Test for improved TS version
// Add to previous code

function nonNumericTest() {
  console.log("It should throw an error if passing in non-numeric values");
  try {
    // @ts-ignore
    return add("2", "3");
  } catch (error: any) {
    return error.message;
  }
}

const expected = NonNumericErrorMessage;
const result = nonNumericTest();

if (result === expected) console.log("Test passed!");
else console.log("Test failed!");

And it does!

Coupling and cohesion

Separate your business logic from the infrastructure. We will assume you are using AWS Lambda. In parts of the interwebz you might hear people claiming that you'll need Localstack or something else to "test" Lambda functions. No, that is not correct. We can do things far easier and better.

Again I will take to quoting myself:

A relatively common "misimplementation" is to think of the Lambda handler as the full extent of the function. This is all straightforward in trivial contexts, but we gain a significant improvement by being able to remove the pure setup and boilerplate from the business side of things.

The semantic concept of "handler" is somewhat particular to how we talk about function handlers or event handlers. On a more generic software architecture note, this layer could often be translated into what goes into the "controller" term in the MVC school. I've been known to use the "controller" term and set a dedicated folder in the structure at an earlier stage in my career, but I now refrain from it and go with "adapters" instead, simply as it's an ever wider concept and since we now open for any type of driver of our functions.

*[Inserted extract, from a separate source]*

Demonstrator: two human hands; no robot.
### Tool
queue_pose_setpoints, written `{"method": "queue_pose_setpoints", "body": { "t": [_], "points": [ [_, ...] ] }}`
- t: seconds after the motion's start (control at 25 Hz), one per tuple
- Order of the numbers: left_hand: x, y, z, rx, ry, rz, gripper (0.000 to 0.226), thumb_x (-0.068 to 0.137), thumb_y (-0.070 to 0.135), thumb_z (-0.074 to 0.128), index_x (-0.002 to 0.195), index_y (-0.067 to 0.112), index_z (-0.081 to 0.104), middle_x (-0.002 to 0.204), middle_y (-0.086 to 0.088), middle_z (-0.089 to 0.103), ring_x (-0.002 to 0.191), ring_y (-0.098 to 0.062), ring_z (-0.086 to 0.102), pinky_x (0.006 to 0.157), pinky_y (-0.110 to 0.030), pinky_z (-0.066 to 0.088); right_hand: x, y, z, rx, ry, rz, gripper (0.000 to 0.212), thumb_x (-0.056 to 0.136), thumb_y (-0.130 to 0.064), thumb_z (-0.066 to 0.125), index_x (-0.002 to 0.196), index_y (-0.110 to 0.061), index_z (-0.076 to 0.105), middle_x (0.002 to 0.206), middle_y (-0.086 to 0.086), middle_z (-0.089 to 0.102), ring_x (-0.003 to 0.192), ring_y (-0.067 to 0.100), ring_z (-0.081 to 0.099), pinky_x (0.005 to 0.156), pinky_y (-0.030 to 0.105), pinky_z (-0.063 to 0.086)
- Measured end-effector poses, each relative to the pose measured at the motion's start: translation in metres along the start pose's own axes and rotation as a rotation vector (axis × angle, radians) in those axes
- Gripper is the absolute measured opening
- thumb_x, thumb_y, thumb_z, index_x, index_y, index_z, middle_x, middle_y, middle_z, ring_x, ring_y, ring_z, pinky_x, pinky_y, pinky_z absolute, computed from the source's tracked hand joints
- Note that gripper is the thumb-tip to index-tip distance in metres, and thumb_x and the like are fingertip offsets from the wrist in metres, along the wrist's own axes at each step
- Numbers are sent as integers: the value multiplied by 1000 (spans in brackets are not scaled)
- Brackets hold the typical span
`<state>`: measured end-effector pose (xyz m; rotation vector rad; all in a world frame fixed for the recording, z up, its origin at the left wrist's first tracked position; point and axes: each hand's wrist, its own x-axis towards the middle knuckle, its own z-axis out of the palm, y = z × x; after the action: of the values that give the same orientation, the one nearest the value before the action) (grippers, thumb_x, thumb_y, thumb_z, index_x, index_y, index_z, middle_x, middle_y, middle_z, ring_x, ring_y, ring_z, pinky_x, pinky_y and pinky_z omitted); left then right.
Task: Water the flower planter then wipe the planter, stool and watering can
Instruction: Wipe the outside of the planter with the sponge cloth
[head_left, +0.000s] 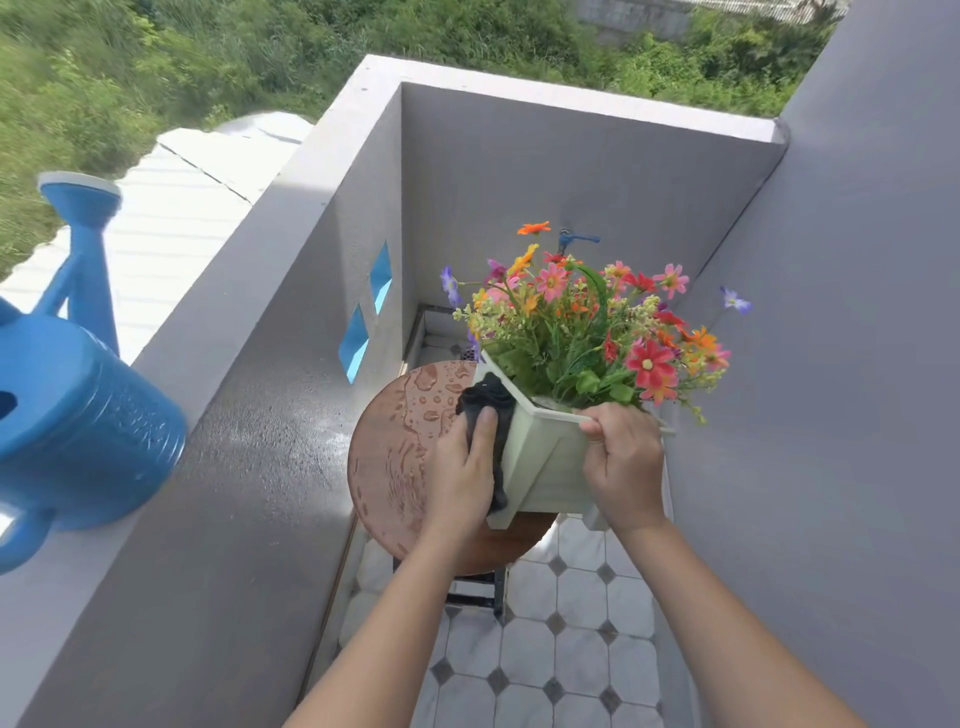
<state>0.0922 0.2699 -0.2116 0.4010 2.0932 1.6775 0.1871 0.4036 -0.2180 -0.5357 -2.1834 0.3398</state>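
A cream planter full of colourful flowers stands on a round brown stool whose top is wet with droplets. My left hand presses a dark cloth against the planter's left side. My right hand grips the planter's near rim. The blue watering can stands on the parapet ledge at the far left, apart from both hands.
A grey parapet wall runs along the left, with a grey wall close on the right. Tiled floor lies below the stool. A blue tap sits on the back wall. Greenery lies beyond the ledge.
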Motion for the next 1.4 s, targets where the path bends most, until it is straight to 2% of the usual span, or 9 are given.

Domain Driven Microservices on AWS in Practice

To be clear: Failing to separate business logic from the Lambda handler (or any other infrastructure) will put a quick end to testability. You end up having to set up a local stack or emulator just to verify basic functionality. You have almost no reason at all to care about the very first layer—"controller" or "adapter" or whichever nomenclature you prefer—if you know that it does nothing important. Expected things for the adapter to do would be to form the primitive shape of the input to, for example, the use cases (business logic). The use cases, being separated and all, are then completely in your control to test with a conventional unit testing framework to your heart's content.

Inversion of control

Of the SOLID principles, perhaps the D (dependency inversion principle) offers the most power, albeit maybe not at first glance. By relying on abstractions rather than concretions and providing concrete implementations to our objects we can assemble our systems more Lego-like, making principally every object interchangeable. If they are interchangeable, they become testable and mockable (if needed).

In summary

We saw how TypeScript, compared to JavaScript, enforces strictness and makes the surface error for issues smaller. If you primarily work with another language the takeaway should be that strictness is a great quality and makes writing testable code easier as we let the compiler and language work for us. A smaller surface error with less logic is easier to test and typically relates to most conventional notions of code quality too.

This is an area that without a doubt leads me to believe that it is only logical that a developer writes their own tests: It makes for a good litmus test of the structure and design of the code, as well as enforces the verification of the functionality according to expectations. Thus, tests help us write better code or at least qualify the code we wrote against some external force.

Further, by writing both "positive" (happy flow) and "negative" (unhappy flow) tests, we also improved the code itself and made sure we have tests that accurately exercise the code for intended as well as unintended cases. In terms of celestial beings, unhandled exceptions should be treated as Satan – to be avoided at all costs, not by closing our eyes, but by preemptively handling such cases.